• Exercise:
Review the listing and copy each line that holds the word "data".
Content starts
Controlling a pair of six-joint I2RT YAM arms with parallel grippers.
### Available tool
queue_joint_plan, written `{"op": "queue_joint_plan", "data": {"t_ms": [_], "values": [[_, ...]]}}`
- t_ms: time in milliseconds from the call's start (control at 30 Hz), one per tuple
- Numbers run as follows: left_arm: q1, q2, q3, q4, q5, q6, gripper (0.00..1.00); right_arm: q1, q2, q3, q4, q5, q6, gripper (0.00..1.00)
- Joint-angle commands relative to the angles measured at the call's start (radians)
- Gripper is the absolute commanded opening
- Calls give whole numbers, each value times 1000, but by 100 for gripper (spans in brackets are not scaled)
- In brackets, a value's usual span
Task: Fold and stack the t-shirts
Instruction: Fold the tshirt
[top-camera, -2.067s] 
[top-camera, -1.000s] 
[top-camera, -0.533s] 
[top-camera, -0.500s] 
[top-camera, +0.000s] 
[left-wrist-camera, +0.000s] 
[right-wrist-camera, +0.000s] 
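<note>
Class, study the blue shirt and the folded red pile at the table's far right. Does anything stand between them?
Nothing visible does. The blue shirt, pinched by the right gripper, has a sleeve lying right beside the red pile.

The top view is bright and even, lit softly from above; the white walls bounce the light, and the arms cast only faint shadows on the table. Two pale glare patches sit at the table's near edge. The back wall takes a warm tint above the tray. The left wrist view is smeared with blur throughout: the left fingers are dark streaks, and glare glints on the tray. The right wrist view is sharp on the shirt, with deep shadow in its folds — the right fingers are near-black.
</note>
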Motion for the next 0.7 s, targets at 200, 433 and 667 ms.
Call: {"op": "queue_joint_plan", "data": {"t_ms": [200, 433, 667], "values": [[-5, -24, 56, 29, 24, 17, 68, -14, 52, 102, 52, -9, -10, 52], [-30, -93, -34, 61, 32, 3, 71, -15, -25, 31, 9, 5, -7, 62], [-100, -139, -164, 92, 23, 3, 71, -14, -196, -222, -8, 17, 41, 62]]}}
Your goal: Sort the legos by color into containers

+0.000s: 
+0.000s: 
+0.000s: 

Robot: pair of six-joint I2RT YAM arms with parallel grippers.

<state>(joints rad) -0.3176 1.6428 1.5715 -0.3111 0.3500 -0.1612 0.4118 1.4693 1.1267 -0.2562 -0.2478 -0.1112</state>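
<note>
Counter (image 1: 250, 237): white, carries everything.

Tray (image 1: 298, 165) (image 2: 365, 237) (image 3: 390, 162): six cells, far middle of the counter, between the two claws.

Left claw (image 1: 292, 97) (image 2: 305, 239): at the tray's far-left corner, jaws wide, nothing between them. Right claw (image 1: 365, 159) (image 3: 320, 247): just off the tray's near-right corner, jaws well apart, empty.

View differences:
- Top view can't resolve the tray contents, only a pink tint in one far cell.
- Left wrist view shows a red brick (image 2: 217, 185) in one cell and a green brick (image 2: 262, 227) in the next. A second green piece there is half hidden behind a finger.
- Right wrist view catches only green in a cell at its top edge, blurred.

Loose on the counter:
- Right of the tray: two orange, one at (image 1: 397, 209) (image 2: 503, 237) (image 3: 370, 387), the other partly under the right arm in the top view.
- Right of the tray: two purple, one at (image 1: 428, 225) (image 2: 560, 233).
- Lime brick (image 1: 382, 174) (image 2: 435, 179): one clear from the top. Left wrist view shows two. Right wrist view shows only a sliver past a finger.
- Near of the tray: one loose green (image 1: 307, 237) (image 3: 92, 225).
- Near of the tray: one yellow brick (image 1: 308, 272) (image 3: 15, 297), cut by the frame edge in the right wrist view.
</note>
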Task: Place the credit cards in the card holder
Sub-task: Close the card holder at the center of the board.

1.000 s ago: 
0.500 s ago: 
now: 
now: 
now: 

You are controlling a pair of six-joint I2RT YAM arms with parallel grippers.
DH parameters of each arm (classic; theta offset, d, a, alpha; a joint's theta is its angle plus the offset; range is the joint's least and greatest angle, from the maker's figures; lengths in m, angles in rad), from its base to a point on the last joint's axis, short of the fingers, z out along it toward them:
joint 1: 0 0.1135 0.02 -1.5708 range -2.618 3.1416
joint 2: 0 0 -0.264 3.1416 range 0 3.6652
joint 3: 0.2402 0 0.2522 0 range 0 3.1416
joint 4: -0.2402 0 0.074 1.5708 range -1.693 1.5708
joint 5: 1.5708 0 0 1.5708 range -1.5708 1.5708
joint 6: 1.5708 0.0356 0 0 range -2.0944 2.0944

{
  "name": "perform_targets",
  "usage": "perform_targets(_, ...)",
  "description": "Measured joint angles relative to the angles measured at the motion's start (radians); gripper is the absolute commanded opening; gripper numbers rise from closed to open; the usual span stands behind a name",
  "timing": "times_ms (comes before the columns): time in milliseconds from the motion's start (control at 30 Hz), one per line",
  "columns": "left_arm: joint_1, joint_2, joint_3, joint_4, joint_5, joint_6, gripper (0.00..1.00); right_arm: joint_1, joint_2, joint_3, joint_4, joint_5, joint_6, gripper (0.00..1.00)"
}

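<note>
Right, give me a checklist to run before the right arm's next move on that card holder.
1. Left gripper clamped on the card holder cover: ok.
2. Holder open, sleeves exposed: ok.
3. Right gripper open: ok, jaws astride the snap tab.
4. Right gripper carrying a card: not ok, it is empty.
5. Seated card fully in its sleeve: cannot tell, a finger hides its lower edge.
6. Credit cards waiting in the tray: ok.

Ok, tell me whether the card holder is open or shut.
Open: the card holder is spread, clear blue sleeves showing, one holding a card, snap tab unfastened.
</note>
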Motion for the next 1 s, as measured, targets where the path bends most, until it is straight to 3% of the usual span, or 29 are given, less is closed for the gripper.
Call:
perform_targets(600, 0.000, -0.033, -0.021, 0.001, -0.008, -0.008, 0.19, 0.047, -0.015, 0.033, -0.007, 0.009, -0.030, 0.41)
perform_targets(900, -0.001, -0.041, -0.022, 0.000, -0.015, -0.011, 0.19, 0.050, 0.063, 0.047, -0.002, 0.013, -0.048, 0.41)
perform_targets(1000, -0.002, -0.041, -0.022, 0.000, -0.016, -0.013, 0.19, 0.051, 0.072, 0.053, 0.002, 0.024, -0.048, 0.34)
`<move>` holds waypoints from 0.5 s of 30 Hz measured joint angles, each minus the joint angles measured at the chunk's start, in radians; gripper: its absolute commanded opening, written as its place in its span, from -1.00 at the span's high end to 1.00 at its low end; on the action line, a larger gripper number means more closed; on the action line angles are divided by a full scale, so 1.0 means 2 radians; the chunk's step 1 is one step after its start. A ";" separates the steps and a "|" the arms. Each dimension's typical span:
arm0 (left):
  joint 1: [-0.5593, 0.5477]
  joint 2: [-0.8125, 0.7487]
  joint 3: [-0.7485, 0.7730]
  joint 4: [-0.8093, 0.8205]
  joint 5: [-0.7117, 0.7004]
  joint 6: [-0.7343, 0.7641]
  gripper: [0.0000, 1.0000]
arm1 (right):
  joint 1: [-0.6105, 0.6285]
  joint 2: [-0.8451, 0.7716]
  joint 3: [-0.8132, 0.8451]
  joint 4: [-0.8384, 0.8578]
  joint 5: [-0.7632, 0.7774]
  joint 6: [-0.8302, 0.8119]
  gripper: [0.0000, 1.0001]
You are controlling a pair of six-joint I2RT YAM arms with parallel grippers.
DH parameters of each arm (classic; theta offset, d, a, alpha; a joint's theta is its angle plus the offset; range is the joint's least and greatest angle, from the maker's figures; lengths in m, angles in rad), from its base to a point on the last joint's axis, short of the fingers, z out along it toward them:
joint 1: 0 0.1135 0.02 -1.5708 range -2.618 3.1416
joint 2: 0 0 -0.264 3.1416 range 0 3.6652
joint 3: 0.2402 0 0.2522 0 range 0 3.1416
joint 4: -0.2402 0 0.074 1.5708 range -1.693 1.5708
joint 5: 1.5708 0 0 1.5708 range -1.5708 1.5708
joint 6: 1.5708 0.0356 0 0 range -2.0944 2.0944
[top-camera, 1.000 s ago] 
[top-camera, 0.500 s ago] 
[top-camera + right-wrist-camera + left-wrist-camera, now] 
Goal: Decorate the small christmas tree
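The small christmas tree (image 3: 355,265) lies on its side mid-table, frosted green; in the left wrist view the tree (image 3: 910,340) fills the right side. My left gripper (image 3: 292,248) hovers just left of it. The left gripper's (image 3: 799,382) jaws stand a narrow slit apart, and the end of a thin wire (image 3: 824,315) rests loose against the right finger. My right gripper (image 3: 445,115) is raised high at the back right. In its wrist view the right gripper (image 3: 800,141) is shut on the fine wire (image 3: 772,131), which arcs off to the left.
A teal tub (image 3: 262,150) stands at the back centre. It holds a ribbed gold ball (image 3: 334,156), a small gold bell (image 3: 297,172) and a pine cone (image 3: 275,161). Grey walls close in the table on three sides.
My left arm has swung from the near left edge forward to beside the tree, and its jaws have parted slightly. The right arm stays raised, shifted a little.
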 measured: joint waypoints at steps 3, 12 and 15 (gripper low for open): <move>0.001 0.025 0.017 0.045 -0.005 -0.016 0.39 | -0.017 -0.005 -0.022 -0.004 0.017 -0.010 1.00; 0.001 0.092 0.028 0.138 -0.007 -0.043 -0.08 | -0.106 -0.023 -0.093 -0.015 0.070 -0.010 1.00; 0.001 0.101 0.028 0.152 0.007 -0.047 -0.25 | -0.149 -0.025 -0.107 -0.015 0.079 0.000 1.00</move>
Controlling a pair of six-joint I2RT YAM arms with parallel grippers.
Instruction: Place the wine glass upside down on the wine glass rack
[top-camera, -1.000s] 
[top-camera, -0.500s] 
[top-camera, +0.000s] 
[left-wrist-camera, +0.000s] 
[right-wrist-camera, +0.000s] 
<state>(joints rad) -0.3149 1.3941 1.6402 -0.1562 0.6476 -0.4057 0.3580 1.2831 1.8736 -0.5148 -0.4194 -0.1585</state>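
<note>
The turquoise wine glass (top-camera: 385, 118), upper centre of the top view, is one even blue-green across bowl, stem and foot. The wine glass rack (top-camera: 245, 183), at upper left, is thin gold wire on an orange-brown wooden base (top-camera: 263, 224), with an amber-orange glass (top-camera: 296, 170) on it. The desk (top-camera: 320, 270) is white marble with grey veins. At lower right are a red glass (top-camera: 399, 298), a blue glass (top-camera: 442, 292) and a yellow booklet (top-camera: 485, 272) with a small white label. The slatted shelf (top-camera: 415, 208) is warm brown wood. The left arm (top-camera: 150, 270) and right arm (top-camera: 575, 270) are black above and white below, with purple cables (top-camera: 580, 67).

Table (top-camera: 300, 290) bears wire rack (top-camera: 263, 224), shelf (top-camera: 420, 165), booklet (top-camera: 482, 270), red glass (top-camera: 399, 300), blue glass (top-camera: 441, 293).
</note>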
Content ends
• The completed task:
queue_joint_plan, written `{"op": "queue_joint_plan", "data": {"t_ms": [_], "values": [[_, ...]]}}`
Call: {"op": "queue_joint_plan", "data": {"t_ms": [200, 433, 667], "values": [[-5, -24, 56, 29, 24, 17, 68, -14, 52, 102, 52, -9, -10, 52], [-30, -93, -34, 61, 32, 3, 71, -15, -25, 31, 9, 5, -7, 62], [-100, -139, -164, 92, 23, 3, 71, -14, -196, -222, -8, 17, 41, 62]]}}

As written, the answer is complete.